There is a lot of confusion these days over what age a woman should start screening for breast cancer. Some doctors say as early as 40 and others say later. It seems the earlier the screening starts, the greater the chances are for false positives that lead to unnecessary medical biopsies, expenses and stress. Some fear too much radiation. Others argue the sooner the better to catch cancer in the earliest stages.
My wife and I have a joke between us where we refer to breast screening as ‘breast screaming’ due to the way many mammogram machines squish the breasts in the screening process. She always complains that it’s not only painful to undergo the screening but her breasts are sore for day or two afterwards.

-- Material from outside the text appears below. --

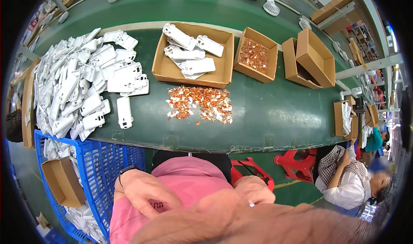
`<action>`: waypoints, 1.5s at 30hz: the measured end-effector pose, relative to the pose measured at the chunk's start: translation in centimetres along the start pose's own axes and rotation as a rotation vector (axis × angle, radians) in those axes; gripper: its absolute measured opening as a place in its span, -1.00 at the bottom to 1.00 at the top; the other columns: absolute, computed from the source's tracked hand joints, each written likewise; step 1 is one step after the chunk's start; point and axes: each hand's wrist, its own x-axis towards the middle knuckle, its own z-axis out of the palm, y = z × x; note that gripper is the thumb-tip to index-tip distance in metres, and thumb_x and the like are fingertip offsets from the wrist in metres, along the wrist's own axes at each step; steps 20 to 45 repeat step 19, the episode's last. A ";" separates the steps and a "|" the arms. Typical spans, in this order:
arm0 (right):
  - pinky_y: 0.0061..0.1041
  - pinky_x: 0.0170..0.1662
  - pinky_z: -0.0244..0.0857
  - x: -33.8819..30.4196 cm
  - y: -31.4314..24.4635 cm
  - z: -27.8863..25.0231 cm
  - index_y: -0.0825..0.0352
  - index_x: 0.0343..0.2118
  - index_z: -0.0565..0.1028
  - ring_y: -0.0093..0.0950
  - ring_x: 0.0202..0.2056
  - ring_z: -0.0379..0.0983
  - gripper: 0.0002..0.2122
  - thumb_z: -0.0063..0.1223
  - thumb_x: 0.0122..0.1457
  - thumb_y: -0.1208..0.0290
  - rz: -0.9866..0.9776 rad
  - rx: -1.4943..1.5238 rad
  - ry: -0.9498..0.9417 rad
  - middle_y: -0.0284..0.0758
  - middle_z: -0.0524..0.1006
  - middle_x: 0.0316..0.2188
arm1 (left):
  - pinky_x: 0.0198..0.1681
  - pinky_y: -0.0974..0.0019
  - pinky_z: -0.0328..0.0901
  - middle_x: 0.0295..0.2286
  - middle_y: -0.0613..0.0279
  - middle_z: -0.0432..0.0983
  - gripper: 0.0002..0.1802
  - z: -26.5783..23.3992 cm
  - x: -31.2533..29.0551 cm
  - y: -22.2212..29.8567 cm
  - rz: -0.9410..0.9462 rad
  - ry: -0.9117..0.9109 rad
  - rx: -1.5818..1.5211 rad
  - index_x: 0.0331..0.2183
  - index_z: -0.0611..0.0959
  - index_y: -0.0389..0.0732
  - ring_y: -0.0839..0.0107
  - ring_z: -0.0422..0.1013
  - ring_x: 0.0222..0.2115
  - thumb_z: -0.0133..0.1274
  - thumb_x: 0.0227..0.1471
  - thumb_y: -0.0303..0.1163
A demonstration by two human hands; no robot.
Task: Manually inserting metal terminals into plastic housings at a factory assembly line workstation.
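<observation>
My left hand, with a dark band at its wrist, is raised in front of the pink shirt. Its thumb and forefinger bend apart, but a blurred skin-coloured shape in the foreground hides their ends. On the other side of the shirt is my right hand, fingers drawn together at a tiny white thing too small to name. Neither hand touches the table. Beyond them, a white plastic casing lies alone beside a big heap of white casings. A loose spread of small copper-coloured and whitish pieces lies at mid-table.
Behind the pieces stand a cardboard tray of casings, a box of coppery bits and two nested boxes. A blue crate is at left. Red stools and a seated person are at right.
</observation>
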 end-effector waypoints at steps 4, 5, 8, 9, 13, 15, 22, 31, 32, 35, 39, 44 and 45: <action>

Regardless of how uncomfortable a mammogram can be, it’s no reason to avoid regular breast cancer screening. Breast cancer is the leading cancer in women, worldwide. In the United States, cancer in general is the second leading cause of death in women. Breaking that down, lung and bronchus cancer accounts for around 72,160 deaths a year and breast cancer is second, accounting for around 40,450 deaths a year.
However there still seems to be conflicting reports about when and how often a woman should start and get breast cancer screening. If you asked a dozen doctors, you may be surprised to hear a number of different recommendations.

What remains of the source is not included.